Mas não, isso não tem nada a ver com corrupção:
“Só o povo evangélico pode mudar esse país. Entre nós não há corrupção. A gente recebe o dinheiro do povo e faz a casa de Deus”.“O que nós precisamos é ter uma política que faça com que o país encontre o caminho de seu progresso e se liberte da corrupção. Nós somos a esperança. Pegamos a oferta do povo, levamos ao escritório, contamos tudo e construímos igrejas. É esse Brasil evangélico que vai dar jeito na pátria”.
A reportagem foi publicada no dia 6 de julho e repercutiu à noite no Jornal Nacional, que também expôs trechos do discurso do prefeito e entrevistou o procurador geral de justiça do Rio, que via nas gravações evidências de privilégio a um grupo de pessoas e, consequentemente, o desrespeito ao princípio constitucional da impessoalidade e do interesse público, além da violação ao princípio do Estado laico.
No mesmo dia, Crivella reagiria acusando a mídia – isto é, a Globo – de ser tendenciosa e de manifestar intolerância religiosa.

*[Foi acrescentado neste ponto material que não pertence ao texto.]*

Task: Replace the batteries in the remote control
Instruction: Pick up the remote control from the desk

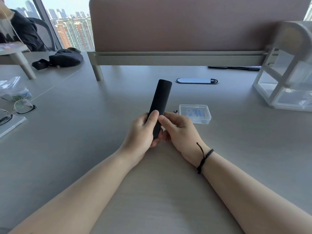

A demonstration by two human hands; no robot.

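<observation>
Remote control: black, plain face up, held above counter at centre, far end tilted away from person. Left hand: grip wrapped around lower end, thumb pressed on top face. Right hand: grip pinching same lower end from right side, thumb tip beside left thumb. Clear plastic box on counter just right of hands. Glasses at far left.
</observation>
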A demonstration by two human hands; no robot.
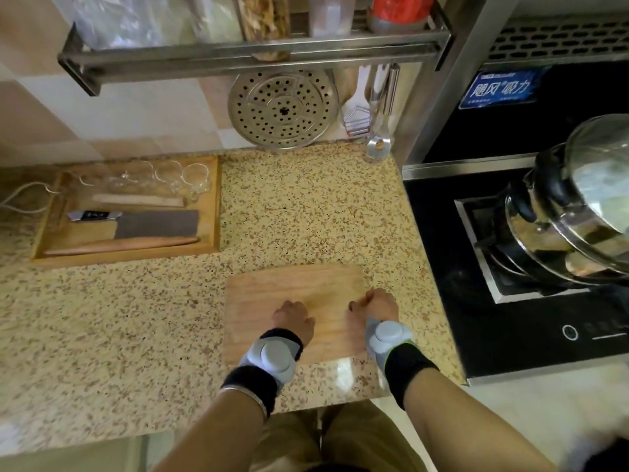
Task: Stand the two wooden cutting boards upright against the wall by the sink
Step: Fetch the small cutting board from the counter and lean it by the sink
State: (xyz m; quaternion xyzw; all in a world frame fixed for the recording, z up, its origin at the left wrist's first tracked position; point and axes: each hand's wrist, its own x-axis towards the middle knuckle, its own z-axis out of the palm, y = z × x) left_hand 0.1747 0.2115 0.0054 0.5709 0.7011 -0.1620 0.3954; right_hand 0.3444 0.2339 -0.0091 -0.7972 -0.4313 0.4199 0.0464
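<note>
A light wooden cutting board (pixel 292 291) lies flat on the speckled counter (pixel 136 318), near its front edge. My left hand (pixel 294 320) rests on the middle of the board with its fingers curled under. My right hand (pixel 374 304) sits as a fist over the board's right edge, thumb on the wood; I cannot tell whether it grips the edge. A second, smaller wooden board (pixel 92 233) seems to lie in the tray at the left, partly under a cleaver (pixel 156 223). The tiled wall (pixel 119 124) runs along the back. No sink is in view.
A wooden tray (pixel 214 206) at the back left holds the cleaver, two rolling pins and several glasses. A perforated steamer plate (pixel 282 109) leans on the wall, with utensils (pixel 377 107) hanging beside it under a metal rack (pixel 238 59). On the right, a steel pot (pixel 571 216) stands on the stove.
</note>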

Dias depois, às vésperas da reunião extraordinária da Câmara que discutiria o seu impeachment, deu longa entrevista ao SBT-Rio, que vai ao ar na hora do almoço, e negou que a orientação para “falar com a Márcia” seria privilegiar os fiéis e furar a fila de cirurgias: seria apenas uma forma de orientar os pastores a preencher o sistema que cadastra as pessoas para atendimento. E, como a melhor defesa é o ataque, procurou inverter o jogo e apontar o que seriam os objetivos ocultos dessas acusações.
A tática é perfeita: repetir, repetir e repetir – cinco vezes, em 22 minutos de entrevista – que “todo mundo sabe” que a Globo “é inimiga jurada dos evangélicos”, “é contra a família”, “a favor do aborto”, “do incesto” – que ele pronuncia “incêsto” –, “do adultério”, que “defende outro tipo de família” e “prega isso nas novelas”, que “isso é um conceito consagrado no meio dos evangélicos”, que “por isso faz campanha contra o prefeito”, “que não é contra o prefeito, é contra os evangélicos do Brasil” e que “tudo que a Globo puder distorcer, ela vai”. E também aproveitou para lembrar o que é muito verdadeiro: o comprometimento da Globo com governos corruptos do PMDB, como os dois mandatos de Sérgio Cabral, hoje preso.
Em suma, Crivella falou para seu público, numa estratégia coerente com o projeto de poder da Igreja Universal, estabelecido há décadas, e que vem obtendo crescente sucesso. Boas reportagens publicadas às vésperas da eleição municipal de 2016, uma da Veja – apesar da capa lamentável, que critiquei aqui –, mostrando seus métodos para recuperar um terreno de sua igreja, em tempos idos, outra do Globo, sobre sua atividade como missionário em países africanos no fim do século passado, na qual atacava os “espíritos imundos” supostamente abrigados por outras religiões, todas “demoníacas”, e que se revelavam na “conduta maligna” dos homossexuais –, boas reportagens como essas não fizeram nem cosquinha no desempenho do candidato, que venceu com folga o segundo turno. Isso deveria dizer algo para os que insistem em considerar absoluto o poder da mídia, sobretudo da Globo, na vida política: não é bem assim, e não só porque candidatos combatidos por ela venceram eleições em outras épocas – como Brizola, Lula e Dilma –, mas porque, nesse caso, o maior poder midiático enfrenta outro que também investe pesadamente na área e tem um lastro fundamental na massa de crentes a quem promete cura e prosperidade.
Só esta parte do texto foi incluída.